In many different physical systems, complex (i.e. non-linear) and delicately balanced interactions between microscopic constituents can collude to form configurations known as solitons. This phenomenon arises in systems as disparate as fluid dynamics, superconductivity, and string theory. In all cases, solitons share common attributes and play a central role in understanding the physical system as a whole. In addition, solitons are some of the most beautiful mathematical constructs that arise in physics.

Imagine a long chain of pendulae, connected to each other by flexible springs. You may want to watch the first video attached to this post at this point to visualize the setup. If you perturb a pendulum in the chain by a small amount - say by bumping it slightly - you'll generate a small disturbance that travels along the chain. A much more interesting thing happens if you grab one of the pendulae and rotate it a full circle: this creates a twist in the chain. When you let go, the localized twist in the chain propagates along it much like a particle would (see first video). This is a soliton: a configuration arising from the strong interactions between the constituents of a system (i.e. the pendulae) - hence forming a collective entity (i.e. the twist) that propagates and behaves coherently much like a solitary particle. All solitons carry energy (or mass) inversely proportional to the strength of the interactions in the system: the stronger the interactions, the lighter or less energy the soliton would have. All solitons preserve their shape and a finite size (which is again inversely proportional to the strength of the interactions) as they propagate. In realistic scenarios like the one depicted in the videos, frictional effects eventually dissipate and unravel the soliton. But notice how long the pendulum twist lives before dissipating! All solitons have a "topological" mechanism that assure their stability. In the case of the pendulae chain, this topological element is the twist in the chain: to disentangle the soliton, you would need to untwist the entire chain which requires a rather large effort - hence the robustness and stability of the pendulum soliton. 

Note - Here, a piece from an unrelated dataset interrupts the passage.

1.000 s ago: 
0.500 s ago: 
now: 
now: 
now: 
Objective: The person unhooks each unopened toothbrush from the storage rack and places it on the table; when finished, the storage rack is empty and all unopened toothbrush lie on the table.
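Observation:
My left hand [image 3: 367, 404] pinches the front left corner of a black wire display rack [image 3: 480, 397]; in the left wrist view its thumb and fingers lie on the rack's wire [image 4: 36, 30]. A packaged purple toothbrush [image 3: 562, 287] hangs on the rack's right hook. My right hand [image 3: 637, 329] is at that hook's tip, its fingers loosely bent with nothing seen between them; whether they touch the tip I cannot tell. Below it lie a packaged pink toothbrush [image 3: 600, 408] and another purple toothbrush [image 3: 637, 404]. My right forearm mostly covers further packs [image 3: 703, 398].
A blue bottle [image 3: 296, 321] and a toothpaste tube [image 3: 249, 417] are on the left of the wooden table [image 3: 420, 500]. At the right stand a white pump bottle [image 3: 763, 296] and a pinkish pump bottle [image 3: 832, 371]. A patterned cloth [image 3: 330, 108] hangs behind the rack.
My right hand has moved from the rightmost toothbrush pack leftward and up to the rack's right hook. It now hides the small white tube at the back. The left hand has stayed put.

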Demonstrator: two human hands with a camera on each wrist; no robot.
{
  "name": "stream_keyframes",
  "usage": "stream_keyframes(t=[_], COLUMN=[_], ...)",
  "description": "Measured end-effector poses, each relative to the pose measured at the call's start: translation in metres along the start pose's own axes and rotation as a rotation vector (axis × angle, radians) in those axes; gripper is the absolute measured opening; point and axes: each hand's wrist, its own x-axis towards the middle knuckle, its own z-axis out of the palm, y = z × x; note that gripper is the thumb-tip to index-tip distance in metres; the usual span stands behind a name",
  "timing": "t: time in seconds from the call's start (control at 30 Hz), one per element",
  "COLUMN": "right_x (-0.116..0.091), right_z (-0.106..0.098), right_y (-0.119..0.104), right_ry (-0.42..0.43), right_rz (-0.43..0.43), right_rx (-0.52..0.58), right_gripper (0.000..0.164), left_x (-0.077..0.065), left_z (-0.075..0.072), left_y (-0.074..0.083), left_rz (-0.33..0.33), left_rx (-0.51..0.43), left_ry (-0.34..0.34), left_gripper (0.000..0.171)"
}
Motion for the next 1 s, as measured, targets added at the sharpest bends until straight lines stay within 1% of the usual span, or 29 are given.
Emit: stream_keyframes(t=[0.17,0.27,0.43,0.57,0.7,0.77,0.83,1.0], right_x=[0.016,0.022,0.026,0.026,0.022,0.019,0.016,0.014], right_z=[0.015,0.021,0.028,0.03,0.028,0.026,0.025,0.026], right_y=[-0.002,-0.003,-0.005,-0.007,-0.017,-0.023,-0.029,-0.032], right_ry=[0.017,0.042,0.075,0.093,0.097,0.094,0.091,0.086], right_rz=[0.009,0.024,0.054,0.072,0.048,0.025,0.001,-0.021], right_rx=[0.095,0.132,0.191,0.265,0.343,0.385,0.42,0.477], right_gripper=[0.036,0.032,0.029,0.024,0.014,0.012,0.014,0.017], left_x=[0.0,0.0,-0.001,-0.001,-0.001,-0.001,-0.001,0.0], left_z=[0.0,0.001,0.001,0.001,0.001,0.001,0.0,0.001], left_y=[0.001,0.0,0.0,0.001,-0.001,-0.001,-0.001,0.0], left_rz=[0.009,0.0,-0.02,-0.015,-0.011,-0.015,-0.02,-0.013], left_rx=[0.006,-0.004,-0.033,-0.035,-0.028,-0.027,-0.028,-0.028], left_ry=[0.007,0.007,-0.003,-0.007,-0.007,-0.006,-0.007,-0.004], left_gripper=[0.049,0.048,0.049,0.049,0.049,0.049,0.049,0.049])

The second video shows a soliton propagating on the surface of water. In this case, you also can see the interactions of two solitons! The two water wave solitons repel each other, yet preserve their shapes after the collision - much like particles! Tsunamis in the ocean can be solitonic and pack a devastating blow when they hit a shoreline. The last video shows toroidal bubble solitons created by dolphins and whales, and even a smoke toroid generated by a nuclear explosion… Other examples of solitons include vortices in superconductivity (see previous post on type II superconductors), vortices in superfluids, and even D-branes in string theory (more on this later)…

Article originally appeared on Physics feed for your imagination (http://schrodingersdog.net/).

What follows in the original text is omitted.